Após a arrumação do quarto da pranteada senhora, as suas duas filhas passaram a
arrumar a cozinha. Chegaram até o freezer e lá encontraram os potes
etiquetados, impecavelmente distribuídos. Estranharam a variedade de feijões
ali congelados, com os respectivos nomes registrados. Estranharam também nomes
de feijão, totalmente desconhecidos para elas.
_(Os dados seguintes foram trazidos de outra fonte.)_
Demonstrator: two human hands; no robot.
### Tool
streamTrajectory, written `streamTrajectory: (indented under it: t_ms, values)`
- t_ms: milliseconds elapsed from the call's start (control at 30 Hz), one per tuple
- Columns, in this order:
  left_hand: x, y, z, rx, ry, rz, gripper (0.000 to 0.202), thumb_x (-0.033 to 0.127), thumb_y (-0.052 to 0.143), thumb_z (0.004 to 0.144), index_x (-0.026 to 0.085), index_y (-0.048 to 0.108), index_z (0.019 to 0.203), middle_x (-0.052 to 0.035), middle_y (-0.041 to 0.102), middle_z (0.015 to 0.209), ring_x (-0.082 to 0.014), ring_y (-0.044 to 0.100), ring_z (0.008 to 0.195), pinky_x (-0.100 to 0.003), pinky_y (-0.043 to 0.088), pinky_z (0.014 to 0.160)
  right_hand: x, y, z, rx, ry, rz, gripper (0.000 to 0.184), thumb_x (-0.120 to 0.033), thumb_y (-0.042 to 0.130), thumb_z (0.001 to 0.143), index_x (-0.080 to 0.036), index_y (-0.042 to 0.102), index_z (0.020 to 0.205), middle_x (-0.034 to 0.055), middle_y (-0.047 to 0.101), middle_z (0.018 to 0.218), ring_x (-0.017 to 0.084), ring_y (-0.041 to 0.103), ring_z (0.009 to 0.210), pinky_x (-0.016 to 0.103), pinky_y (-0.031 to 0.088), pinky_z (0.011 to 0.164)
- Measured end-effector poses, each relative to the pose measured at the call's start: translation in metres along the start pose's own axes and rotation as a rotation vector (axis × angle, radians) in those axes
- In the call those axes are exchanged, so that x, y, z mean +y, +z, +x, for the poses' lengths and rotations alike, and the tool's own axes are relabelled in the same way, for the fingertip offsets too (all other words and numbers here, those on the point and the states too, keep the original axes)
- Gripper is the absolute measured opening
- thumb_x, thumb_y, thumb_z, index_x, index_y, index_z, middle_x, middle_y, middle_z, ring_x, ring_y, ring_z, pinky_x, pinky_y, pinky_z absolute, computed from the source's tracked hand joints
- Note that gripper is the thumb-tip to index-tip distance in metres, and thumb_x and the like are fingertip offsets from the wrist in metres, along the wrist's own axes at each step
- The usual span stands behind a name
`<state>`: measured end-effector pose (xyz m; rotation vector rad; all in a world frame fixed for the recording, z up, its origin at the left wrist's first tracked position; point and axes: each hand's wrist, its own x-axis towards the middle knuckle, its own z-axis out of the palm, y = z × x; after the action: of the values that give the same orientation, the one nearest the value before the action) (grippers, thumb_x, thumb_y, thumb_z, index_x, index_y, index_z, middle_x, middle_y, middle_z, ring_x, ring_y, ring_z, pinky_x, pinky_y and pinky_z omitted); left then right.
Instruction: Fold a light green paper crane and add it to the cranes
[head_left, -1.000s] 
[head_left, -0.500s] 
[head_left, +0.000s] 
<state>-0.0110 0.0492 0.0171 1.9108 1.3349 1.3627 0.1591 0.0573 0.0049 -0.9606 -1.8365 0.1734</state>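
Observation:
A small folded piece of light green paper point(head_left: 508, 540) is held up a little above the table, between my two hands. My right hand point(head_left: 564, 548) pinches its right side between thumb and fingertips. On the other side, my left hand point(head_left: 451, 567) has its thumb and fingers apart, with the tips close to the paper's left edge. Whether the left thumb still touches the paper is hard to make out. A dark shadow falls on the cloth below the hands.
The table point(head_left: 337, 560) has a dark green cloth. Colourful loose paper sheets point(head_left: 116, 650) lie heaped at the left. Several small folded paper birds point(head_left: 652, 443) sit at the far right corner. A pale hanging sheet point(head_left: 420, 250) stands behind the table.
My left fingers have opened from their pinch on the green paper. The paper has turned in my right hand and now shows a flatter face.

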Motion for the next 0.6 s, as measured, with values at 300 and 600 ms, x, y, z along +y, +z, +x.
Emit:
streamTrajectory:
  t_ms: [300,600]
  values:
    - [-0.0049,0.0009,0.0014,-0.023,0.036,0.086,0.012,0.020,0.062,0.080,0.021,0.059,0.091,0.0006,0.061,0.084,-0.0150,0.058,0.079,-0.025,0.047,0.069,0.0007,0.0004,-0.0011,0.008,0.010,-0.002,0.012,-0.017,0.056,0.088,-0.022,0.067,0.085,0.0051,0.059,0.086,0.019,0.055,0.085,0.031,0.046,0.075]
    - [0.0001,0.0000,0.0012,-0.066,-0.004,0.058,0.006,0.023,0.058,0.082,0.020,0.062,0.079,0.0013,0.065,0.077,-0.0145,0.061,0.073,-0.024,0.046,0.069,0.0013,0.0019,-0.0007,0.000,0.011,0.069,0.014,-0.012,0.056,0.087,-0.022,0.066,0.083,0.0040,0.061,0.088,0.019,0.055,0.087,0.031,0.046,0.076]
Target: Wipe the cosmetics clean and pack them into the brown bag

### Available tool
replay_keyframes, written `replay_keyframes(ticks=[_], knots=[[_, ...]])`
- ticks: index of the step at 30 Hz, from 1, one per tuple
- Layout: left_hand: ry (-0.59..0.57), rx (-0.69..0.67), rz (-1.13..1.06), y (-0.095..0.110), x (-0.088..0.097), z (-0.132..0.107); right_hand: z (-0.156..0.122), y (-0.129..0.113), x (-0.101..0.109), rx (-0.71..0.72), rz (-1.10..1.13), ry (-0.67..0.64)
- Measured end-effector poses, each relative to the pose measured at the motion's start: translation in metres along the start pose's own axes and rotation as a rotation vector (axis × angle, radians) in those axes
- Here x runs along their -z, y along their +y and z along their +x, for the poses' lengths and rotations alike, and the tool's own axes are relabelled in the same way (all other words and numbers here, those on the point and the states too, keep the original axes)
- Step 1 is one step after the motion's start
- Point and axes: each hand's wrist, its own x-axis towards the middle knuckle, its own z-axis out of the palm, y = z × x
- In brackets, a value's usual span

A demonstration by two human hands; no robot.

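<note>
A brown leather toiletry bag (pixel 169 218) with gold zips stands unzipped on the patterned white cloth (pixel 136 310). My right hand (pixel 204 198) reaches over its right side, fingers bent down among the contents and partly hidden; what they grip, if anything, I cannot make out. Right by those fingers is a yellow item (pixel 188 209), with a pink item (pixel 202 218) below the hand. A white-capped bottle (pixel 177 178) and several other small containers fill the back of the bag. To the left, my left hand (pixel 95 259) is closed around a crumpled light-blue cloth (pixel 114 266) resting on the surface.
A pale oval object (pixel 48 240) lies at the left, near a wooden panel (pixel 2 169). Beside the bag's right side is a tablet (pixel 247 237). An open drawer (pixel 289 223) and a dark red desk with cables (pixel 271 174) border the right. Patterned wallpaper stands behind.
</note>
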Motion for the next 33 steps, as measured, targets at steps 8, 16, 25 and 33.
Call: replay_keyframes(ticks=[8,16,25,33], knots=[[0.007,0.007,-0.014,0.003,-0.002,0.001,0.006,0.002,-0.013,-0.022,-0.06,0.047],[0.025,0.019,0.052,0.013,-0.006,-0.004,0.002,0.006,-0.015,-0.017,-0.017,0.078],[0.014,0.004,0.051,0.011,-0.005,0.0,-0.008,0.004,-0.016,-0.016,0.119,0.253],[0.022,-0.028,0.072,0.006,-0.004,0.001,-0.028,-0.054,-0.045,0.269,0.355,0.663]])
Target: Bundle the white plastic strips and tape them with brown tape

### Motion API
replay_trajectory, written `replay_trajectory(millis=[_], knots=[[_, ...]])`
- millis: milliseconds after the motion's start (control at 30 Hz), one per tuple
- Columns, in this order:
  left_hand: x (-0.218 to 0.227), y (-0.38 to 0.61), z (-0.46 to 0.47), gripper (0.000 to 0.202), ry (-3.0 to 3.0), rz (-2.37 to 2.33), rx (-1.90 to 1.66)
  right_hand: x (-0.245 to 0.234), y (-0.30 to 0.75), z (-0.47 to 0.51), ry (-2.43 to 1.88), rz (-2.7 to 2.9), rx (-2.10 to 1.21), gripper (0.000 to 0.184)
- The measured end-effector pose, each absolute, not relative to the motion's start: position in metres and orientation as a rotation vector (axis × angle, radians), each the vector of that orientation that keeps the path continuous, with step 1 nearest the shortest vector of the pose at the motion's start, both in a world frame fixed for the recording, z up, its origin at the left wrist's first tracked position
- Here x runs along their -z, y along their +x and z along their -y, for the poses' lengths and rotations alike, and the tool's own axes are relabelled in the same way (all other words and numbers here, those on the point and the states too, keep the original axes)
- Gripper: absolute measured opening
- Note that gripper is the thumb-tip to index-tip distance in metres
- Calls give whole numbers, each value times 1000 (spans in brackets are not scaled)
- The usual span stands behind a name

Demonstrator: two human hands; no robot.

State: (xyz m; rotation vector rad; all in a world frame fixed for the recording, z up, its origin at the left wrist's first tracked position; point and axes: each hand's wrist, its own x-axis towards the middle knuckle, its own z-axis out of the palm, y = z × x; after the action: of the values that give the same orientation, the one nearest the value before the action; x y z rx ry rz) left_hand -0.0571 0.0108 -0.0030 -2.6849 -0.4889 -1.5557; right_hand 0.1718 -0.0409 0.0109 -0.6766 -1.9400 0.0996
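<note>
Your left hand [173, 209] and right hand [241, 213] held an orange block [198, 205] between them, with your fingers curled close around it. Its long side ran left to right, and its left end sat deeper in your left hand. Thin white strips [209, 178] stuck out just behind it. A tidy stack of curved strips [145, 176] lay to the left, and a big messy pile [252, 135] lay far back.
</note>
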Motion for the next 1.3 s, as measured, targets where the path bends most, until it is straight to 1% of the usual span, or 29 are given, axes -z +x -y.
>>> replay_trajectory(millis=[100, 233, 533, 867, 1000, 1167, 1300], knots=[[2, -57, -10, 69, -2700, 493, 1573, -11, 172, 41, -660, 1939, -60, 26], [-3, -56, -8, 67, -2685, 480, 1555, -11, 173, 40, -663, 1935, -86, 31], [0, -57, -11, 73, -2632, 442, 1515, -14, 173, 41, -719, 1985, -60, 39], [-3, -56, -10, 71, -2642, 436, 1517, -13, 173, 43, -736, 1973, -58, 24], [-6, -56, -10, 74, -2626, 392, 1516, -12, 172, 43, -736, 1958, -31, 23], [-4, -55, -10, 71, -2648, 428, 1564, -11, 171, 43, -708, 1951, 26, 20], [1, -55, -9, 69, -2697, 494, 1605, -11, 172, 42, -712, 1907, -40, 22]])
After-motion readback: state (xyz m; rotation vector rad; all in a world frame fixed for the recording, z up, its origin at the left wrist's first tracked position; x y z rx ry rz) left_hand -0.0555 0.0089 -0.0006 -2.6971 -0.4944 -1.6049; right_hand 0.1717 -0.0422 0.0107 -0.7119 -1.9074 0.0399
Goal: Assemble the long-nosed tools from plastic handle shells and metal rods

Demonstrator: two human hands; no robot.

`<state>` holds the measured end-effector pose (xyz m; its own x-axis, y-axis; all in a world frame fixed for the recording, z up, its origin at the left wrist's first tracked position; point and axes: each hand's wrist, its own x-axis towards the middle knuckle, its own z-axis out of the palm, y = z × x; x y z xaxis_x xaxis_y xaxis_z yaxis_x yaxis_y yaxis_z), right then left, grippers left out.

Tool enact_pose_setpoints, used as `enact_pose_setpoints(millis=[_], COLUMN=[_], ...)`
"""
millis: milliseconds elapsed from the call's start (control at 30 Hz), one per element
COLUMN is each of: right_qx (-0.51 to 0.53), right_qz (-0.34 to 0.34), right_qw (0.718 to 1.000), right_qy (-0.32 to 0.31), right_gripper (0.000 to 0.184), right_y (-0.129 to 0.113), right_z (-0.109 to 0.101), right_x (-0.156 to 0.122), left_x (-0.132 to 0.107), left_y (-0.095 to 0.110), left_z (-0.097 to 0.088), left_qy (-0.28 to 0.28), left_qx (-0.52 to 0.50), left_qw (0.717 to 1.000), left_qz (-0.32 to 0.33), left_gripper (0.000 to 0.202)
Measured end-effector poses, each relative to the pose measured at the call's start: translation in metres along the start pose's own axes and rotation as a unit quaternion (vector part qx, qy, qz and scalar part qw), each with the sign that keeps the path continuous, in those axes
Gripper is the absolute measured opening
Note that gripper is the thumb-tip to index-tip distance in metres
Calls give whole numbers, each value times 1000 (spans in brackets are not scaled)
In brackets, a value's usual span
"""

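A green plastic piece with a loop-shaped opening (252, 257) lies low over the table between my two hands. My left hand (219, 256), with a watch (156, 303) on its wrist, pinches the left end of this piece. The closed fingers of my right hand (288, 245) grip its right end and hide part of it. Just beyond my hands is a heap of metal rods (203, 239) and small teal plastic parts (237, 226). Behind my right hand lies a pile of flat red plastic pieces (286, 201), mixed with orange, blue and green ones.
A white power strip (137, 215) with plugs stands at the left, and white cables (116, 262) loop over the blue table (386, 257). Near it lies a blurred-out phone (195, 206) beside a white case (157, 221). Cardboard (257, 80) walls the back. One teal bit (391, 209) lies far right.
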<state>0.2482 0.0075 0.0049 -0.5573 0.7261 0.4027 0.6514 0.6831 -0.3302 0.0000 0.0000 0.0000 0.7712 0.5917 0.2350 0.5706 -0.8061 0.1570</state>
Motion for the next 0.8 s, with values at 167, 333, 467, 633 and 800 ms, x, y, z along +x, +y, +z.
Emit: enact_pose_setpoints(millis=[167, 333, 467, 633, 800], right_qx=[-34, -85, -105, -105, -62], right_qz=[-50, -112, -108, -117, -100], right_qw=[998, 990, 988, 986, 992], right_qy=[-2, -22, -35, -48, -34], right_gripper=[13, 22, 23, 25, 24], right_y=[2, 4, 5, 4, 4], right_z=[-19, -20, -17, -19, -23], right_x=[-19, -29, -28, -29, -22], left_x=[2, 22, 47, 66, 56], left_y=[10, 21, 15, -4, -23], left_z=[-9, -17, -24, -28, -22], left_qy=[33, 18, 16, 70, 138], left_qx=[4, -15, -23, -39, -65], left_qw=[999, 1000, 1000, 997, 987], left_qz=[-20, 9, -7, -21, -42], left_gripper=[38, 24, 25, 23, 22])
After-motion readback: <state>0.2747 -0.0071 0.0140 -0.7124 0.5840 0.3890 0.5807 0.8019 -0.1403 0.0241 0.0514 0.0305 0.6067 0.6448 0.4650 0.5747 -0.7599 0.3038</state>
Era tudo “lançamento”!!! Ali
estavam os potes de feijão, assim distribuídos:
Na frente, estavam os potes com os feijões tradicionais, que elas conheciam:
Feijão branco, feijão preto, feijão carioquinha, feijão vermelho, fava, fava
rajada “dos deuses”, feijão enxofre, feijão cavalo branco, feijão macassar.
Mais atrás, estavam outros potes, com “lançamentos de feijões”:
-1- Feijão de GRAVIOLA; 2-Feijão NAPOLITANO; 3-Feijão de FLOCOS; 4-Feijão de
CHOCOLATE; 5- Feijão de CREME; 6- Feijão de PASSAS AO RUM; 7- feijão de
ABACAXI; 8- Feijão de MORANGO; 9- feijão de CUPUAÇU; 10- feijão de BAUNILHA; 11
– feijão de COCO; 12 – feijão de CREME COM NOZES, 13 – feijão de MILHO VERDE e
outros.
E as três filhas de Dona Francisca foram abrindo, pote por pote, até que
constataram que ali somente havia sorvete, e nada de feijão!!! .
Estava claro o motivo do descontrole glicêmico de Dona Francisca, e o coma
diabético que a vitimou. A causa mortis de Dona Francisca, na realidade, foi
provocada por excesso de sorvete, disfarçado de feijão. A mulher entrou em coma
diabético, porque diariamente, tomava potes e mais potes de sorvete!!!
A família não sabia se sorrisse ou se chorasse!!! Afinal, a matriarca tinha
sido muito feliz, comendo seu feijão diariamente e o tomando o seu sorvete, o
que, para ela, era sagrado!!!
Não é para rir, gente! Isso é coisa séria!!!